20 August 2005

Washington rorted the ISG interim report

The Bush administration has justified the greatest intelligence failure of modern times by blaming it the intelligence bureaucracy for misleading intelligence. Bush came into office committed (if not publicly) to invading Iraq. He demanded intelligence from the CIA and other US security agencies. They gave him intelligence which supported his policy. Mysteriously, Bush is now horrified that they gave him in the intelligence he wanted. The Senate Committee on Foreign Affairs, Defence and Trade has now dealt with the issue of what Australia knew and when we knew it.

As usual, information known to the Departments of Defence and Foreign Affairs mysteriously failed to reach any minister. They really should beef up their management skills. After all, it's not as though the Howard government would have objected to being told about US efforts to interfere with the ISG report. The Man of Steel would certainly have mounted the nearest pig and flown to Washington to make an immediate protest.

Iraq really seems to have generated an unusual level of mysterious failures.

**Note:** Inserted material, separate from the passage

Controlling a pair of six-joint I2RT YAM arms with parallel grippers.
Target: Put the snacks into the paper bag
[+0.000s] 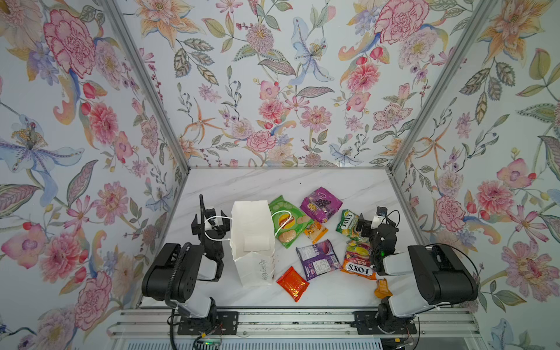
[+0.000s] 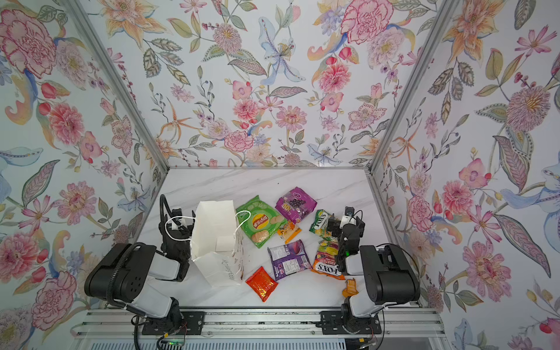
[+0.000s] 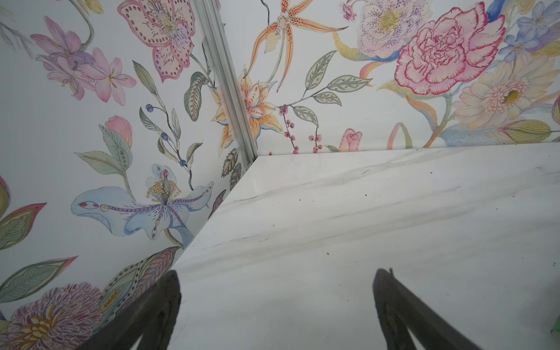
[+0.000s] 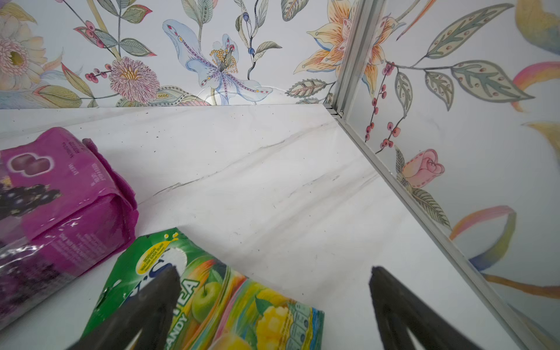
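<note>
A: Start at the left; what is the left gripper (image 3: 277, 272) doing?

B: Its jaws stand wide apart with only bare marble table (image 3: 333, 227) between them, so it grasps nothing. In both top views it sits just beside the paper bag (image 1: 251, 230); one cord handle (image 1: 209, 235) drapes across it; hooked or merely lying there, I cannot tell.

A: And the bag itself?

B: It seems to stand mouth upward at the left of the spread, lettering toward the robot; I judge the arm is placed there to steady it, since thin paper tips easily.

A: The snacks (image 1: 318, 259)?

B: All out on the table; none inside that I can see. The green chips bag (image 1: 288, 222) lies against the bag's right side with the other handle lying on it; then purple packets (image 1: 321, 204), small orange sachets (image 1: 315, 231), a red-orange foil pack (image 1: 292, 283); further right, the green FOX'S bag (image 1: 348, 222) and the orange FOX'S bag (image 1: 359, 265).

A: The right gripper (image 4: 274, 272)?

B: Released as well; one jaw hangs over the green FOX'S bag, the other over bare table; it looks lined up to take that packet first; nothing is pinched yet.
</note>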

4.7 Mr Barton explained that the external pressure being applied on the team was to prepare a report that did not honestly reflect the evidence they had gathered—that matters were not to be included in the report because they were 'too politically difficult'.5 He told the Committee:

I was responsible for the coordination and oversight of the March report. It was circulated to capitals for comment, and I received feedback from Washington, London and Canberra. The comments from Canberra were constructive and largely editorial and caused me no difficulty. London, however, suggested that we add certain material. I believe these additions were designed to leave the impression that WMD might yet be found. This would have been contrary to our views. The CIA also sent suggested amendments. Many of these were quite useful, but there were two amendments that were blatant attempts to change our findings.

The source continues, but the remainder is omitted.